## What you are asked to do
Please write out the listing again, keeping every character the same.

━━━━━━

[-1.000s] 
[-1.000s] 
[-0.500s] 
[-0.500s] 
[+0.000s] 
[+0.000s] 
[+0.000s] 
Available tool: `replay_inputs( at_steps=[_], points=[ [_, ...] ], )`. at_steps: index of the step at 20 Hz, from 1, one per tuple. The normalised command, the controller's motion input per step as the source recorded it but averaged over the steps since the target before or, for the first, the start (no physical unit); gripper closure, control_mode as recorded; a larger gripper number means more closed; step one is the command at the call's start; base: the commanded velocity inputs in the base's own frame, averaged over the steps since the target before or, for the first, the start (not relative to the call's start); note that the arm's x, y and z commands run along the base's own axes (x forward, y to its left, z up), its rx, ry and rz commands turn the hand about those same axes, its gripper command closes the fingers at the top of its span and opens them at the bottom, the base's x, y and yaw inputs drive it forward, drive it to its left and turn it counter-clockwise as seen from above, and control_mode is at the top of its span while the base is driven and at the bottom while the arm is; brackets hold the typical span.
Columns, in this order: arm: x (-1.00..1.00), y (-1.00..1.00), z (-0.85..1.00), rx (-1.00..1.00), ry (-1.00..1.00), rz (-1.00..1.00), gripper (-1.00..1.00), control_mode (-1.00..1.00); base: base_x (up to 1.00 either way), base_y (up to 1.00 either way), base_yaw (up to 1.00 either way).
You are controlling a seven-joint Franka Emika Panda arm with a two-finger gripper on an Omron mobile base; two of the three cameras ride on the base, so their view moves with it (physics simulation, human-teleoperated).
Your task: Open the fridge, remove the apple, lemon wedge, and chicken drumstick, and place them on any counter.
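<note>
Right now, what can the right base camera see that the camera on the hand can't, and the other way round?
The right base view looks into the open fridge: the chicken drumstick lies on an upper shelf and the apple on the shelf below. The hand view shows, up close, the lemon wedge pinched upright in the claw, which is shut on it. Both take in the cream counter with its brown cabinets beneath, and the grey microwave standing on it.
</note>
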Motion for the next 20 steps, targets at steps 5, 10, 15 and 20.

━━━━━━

## The completed task
[-1.000s] 
[-1.000s] 
[-0.500s] 
[-0.500s] 
[+0.000s] 
[+0.000s] 
[+0.000s] 
Available tool: `replay_inputs( at_steps=[_], points=[ [_, ...] ], )`. at_steps: index of the step at 20 Hz, from 1, one per tuple. The normalised command, the controller's motion input per step as the source recorded it but averaged over the steps since the target before or, for the first, the start (no physical unit); gripper closure, control_mode as recorded; a larger gripper number means more closed; step one is the command at the call's start; base: the commanded velocity inputs in the base's own frame, averaged over the steps since the target before or, for the first, the start (not relative to the call's start); note that the arm's x, y and z commands run along the base's own axes (x forward, y to its left, z up), its rx, ry and rz commands turn the hand about those same axes, its gripper command closes the fingers at the top of its span and opens them at the bottom, the base's x, y and yaw inputs drive it forward, drive it to its left and turn it counter-clockwise as seen from above, and control_mode is at the top of its span while the base is driven and at the bottom while the arm is; brackets hold the typical span.
Columns, in this order: arm: x (-1.00..1.00), y (-1.00..1.00), z (-0.85..1.00), rx (-1.00..1.00), ry (-1.00..1.00), rz (-1.00..1.00), gripper (-1.00..1.00), control_mode (-1.00..1.00); base: base_x (up to 1.00 either way), base_y (up to 1.00 either way), base_yaw (up to 1.00 either way).
You are controlling a seven-joint Franka Emika Panda arm with a two-finger gripper on an Omron mobile base; two of the three cameras ride on the base, so their view moves with it (physics simulation, human-teleoperated).
Your task: Open the fridge, remove the apple, lemon wedge, and chicken drumstick, and place them on any counter.
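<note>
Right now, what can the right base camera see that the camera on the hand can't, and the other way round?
The right base view looks into the open fridge: the chicken drumstick lies on an upper shelf and the apple on the shelf below. The hand view shows, up close, the lemon wedge pinched upright in the claw, which is shut on it. Both take in the cream counter with its brown cabinets beneath, and the grey microwave standing on it.
</note>
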Motion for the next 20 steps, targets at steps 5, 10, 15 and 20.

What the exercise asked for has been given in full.